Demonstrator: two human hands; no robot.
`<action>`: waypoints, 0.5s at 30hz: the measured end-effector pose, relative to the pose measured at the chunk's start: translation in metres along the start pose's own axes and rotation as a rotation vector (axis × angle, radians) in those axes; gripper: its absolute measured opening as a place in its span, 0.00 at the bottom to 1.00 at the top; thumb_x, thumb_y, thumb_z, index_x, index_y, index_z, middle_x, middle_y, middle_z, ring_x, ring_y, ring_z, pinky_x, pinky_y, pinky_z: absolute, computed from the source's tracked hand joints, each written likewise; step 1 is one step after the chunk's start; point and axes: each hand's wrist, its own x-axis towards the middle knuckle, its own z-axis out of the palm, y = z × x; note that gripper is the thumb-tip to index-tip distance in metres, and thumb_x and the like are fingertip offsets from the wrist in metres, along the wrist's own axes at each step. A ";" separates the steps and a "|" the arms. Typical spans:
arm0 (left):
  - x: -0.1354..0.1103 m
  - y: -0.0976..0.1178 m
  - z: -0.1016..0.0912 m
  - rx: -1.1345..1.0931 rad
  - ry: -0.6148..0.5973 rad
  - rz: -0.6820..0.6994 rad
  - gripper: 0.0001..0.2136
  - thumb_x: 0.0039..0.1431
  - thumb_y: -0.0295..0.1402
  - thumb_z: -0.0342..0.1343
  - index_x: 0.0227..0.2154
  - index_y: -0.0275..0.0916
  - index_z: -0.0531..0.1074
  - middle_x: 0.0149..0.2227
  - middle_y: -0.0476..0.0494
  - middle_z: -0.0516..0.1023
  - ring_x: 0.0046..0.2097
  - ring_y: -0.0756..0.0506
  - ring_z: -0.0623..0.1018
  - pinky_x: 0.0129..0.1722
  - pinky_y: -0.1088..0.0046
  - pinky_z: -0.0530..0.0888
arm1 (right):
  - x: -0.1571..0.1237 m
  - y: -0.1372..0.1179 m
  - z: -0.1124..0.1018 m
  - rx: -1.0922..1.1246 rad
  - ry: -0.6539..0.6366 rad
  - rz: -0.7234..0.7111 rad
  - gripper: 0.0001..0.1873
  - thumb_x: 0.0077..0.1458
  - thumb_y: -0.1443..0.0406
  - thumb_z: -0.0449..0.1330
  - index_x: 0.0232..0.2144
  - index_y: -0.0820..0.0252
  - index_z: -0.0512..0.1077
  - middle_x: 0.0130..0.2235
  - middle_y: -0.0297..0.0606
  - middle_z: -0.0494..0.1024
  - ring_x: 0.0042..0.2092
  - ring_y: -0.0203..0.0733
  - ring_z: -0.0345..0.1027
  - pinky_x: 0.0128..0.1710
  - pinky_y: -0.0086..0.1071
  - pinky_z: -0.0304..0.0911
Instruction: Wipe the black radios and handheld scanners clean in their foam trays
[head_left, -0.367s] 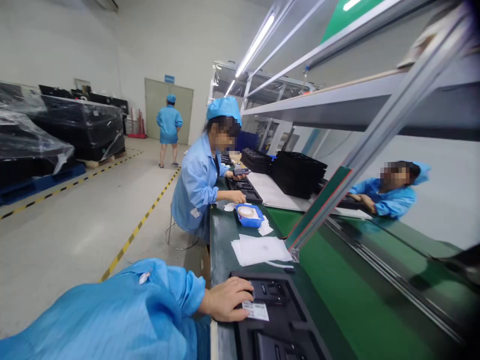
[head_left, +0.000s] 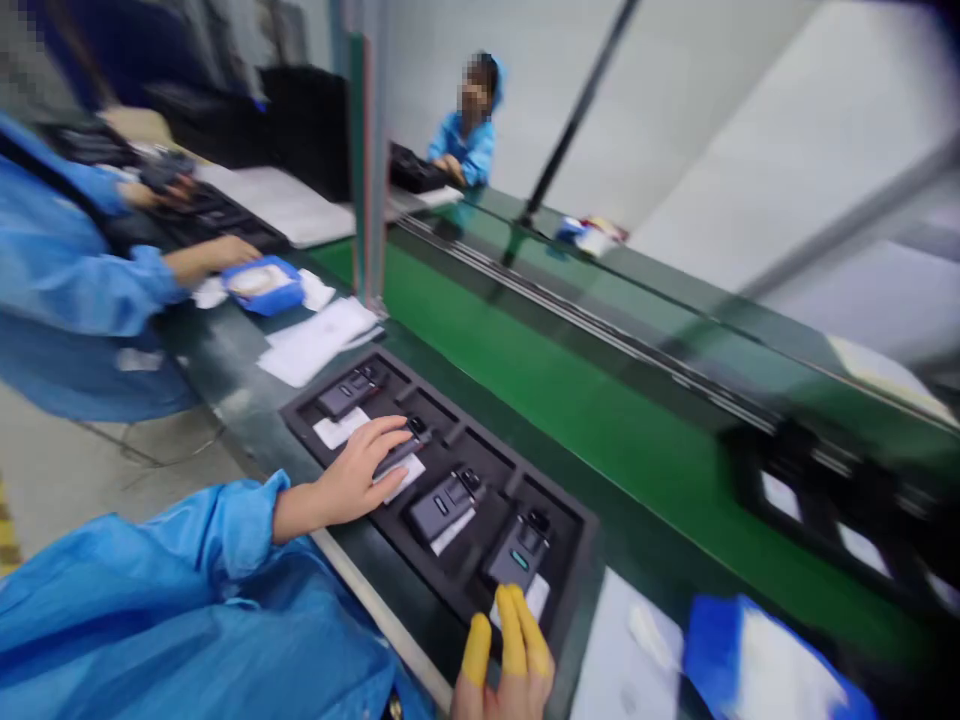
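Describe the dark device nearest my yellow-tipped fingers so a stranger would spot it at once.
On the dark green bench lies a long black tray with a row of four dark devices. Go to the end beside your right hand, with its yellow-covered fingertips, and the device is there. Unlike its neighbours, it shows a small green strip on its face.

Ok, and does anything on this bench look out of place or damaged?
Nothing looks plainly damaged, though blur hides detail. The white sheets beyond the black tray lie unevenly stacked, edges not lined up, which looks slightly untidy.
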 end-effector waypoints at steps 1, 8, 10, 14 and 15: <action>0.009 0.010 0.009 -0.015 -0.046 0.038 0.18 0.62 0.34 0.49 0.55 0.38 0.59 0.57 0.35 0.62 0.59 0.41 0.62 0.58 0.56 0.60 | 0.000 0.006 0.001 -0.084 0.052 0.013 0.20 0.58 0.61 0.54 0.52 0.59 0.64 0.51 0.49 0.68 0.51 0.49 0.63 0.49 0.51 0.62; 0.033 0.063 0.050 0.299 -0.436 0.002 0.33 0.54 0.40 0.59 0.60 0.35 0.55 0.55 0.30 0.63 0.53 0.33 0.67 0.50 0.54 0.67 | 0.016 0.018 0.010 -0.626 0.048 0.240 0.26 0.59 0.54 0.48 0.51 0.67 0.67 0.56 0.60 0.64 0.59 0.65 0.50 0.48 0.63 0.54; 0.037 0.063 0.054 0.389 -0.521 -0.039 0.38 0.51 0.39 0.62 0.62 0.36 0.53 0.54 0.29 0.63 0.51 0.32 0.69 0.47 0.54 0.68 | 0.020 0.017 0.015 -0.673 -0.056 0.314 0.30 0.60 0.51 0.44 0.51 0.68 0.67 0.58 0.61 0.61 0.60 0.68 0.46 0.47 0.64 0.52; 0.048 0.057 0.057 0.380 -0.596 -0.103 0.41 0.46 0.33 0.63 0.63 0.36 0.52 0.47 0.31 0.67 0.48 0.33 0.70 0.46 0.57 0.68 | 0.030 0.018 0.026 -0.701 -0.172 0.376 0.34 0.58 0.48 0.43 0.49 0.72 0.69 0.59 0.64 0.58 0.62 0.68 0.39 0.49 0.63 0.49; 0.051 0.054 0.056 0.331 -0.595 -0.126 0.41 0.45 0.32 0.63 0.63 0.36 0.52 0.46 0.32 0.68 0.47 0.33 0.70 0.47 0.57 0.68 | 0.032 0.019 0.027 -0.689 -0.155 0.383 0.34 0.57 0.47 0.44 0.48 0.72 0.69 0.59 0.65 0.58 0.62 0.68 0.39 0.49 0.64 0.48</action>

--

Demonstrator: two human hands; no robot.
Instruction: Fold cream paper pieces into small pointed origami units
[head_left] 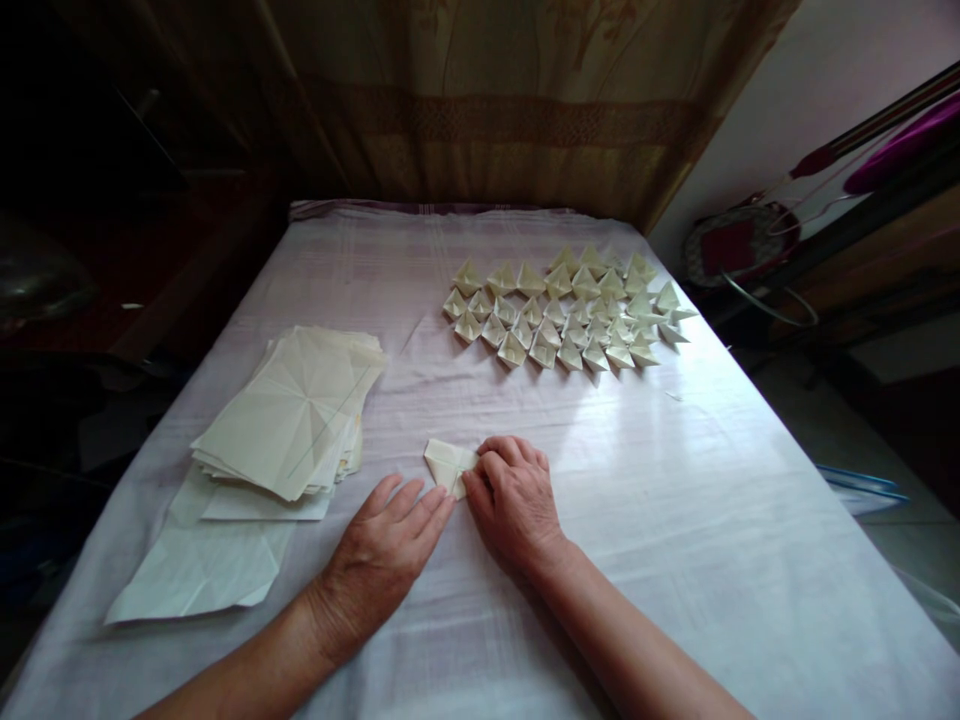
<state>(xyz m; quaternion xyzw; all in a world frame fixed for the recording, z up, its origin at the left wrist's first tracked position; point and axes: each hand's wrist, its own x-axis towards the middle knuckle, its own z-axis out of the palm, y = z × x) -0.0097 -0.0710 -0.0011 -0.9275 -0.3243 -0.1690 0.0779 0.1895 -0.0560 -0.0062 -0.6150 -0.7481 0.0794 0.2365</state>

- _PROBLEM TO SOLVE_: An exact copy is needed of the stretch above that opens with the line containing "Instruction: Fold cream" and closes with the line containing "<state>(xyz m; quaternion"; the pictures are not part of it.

- _YOUR RESPONSE_:
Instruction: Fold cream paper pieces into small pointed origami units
[head_left] 
<state>(xyz m; quaternion xyzw; all in a world frame fixed for the recording, z up, its origin at the left wrist's first tracked position; point and axes: each hand's wrist, its own x-axis towards the middle knuckle, its own z-axis out of the palm, y = z × x) -0.0097 -0.0710 -0.0011 -0.9275 -0.3243 -0.1690 0.0779 0.1895 -0.0560 -0.0062 -0.6150 -0.7481 0.0794 0.2365</state>

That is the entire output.